Exercise:
A single number is required: how many lines in the records below contain "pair".

___ Dataset extract

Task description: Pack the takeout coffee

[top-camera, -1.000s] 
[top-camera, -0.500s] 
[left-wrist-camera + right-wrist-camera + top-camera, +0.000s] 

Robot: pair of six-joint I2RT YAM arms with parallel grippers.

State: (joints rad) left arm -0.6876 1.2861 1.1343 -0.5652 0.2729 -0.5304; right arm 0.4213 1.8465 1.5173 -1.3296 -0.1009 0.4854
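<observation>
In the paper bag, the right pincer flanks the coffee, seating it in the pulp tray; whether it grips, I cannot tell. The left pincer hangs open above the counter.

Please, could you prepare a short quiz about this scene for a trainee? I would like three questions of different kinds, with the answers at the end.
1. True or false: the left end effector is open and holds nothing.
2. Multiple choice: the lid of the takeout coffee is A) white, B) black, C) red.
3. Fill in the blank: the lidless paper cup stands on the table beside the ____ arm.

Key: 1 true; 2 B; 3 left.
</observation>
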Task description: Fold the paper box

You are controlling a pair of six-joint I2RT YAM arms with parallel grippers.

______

Result of this task:
2